NTU RGB+D: A Large Scale Dataset for 3D Human Activity Analysis
This provides a large-scale dataset to enable data-hungry learning techniques for depth-based and RGB+D human activity analysis, addressing limitations in existing benchmarks.
The authors tackled the lack of large-scale datasets for RGB+D human action recognition by introducing NTU RGB+D, containing over 56,000 video samples and 4 million frames from 40 subjects across 60 action classes, and showed that deep learning methods outperform hand-crafted features on cross-subject and cross-view evaluations.

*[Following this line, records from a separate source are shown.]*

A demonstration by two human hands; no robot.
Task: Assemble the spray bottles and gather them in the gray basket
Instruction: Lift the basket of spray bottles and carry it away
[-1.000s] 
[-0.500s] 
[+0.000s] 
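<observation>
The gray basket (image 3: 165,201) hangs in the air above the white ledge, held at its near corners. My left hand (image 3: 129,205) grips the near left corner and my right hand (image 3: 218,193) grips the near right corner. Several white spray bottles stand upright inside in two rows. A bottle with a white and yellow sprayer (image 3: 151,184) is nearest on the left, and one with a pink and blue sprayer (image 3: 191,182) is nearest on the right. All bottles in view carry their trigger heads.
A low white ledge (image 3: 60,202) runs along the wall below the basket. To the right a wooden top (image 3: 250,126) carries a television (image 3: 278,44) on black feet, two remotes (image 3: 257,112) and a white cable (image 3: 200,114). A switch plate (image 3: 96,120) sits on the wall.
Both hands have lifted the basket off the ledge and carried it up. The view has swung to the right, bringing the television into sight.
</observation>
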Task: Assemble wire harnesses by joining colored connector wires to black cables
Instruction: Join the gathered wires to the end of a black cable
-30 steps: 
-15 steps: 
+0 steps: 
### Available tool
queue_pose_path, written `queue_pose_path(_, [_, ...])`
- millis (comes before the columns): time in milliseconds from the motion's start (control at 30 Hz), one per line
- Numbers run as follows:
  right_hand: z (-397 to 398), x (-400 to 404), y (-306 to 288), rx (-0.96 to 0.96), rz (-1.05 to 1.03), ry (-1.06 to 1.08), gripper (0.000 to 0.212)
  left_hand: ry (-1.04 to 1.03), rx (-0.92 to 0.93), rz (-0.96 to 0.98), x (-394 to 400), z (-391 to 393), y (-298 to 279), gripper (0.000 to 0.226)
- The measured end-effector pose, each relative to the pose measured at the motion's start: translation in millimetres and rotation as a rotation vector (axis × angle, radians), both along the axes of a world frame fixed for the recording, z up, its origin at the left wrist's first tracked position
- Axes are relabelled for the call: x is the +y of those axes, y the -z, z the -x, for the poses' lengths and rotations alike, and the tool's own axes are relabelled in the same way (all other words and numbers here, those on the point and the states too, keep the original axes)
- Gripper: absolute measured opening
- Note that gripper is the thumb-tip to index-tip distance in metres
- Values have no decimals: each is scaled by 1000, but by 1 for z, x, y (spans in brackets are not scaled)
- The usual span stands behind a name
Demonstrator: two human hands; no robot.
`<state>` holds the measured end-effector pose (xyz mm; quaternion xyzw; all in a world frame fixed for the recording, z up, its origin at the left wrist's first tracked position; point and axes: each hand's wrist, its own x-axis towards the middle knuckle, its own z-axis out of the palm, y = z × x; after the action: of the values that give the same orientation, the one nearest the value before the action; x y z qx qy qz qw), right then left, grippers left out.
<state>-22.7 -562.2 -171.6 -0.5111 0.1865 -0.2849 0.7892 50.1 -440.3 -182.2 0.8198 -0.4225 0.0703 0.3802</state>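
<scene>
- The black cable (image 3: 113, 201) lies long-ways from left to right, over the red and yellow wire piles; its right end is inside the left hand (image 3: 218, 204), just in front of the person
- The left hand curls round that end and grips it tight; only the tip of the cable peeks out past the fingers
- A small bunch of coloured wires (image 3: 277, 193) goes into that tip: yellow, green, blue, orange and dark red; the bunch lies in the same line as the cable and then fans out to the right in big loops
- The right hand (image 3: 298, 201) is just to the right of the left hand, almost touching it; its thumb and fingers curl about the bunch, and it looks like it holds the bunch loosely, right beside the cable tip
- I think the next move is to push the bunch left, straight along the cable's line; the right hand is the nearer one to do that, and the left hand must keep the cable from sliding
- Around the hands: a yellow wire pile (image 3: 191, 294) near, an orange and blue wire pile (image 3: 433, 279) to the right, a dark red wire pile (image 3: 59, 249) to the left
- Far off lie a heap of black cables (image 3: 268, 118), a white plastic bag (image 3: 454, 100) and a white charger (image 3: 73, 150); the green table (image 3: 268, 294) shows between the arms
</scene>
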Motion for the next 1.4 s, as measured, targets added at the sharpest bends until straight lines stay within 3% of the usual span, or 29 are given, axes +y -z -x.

Recent approaches in depth-based human activity analysis achieved outstanding performance and proved the effectiveness of 3D representation for classification of action classes. Currently available depth-based and RGB+D-based action recognition benchmarks have a number of limitations, including the lack of training samples, distinct class labels, camera views and variety of subjects. In this paper we introduce a large-scale dataset for RGB+D human action recognition with more than 56 thousand video samples and 4 million frames, collected from 40 distinct subjects. Our dataset contains 60 different action classes including daily, mutual, and health-related actions. In addition, we propose a new recurrent neural network structure to model the long-term temporal correlation of the features for each body part, and utilize them for better action classification. Experimental results show the advantages of applying deep learning methods over state-of-the-art hand-crafted features on the suggested cross-subject and cross-view evaluation criteria for our dataset. The introduction of this large scale dataset will enable the community to apply, develop and adapt various data-hungry learning techniques for the task of depth-based and RGB+D-based human activity analysis.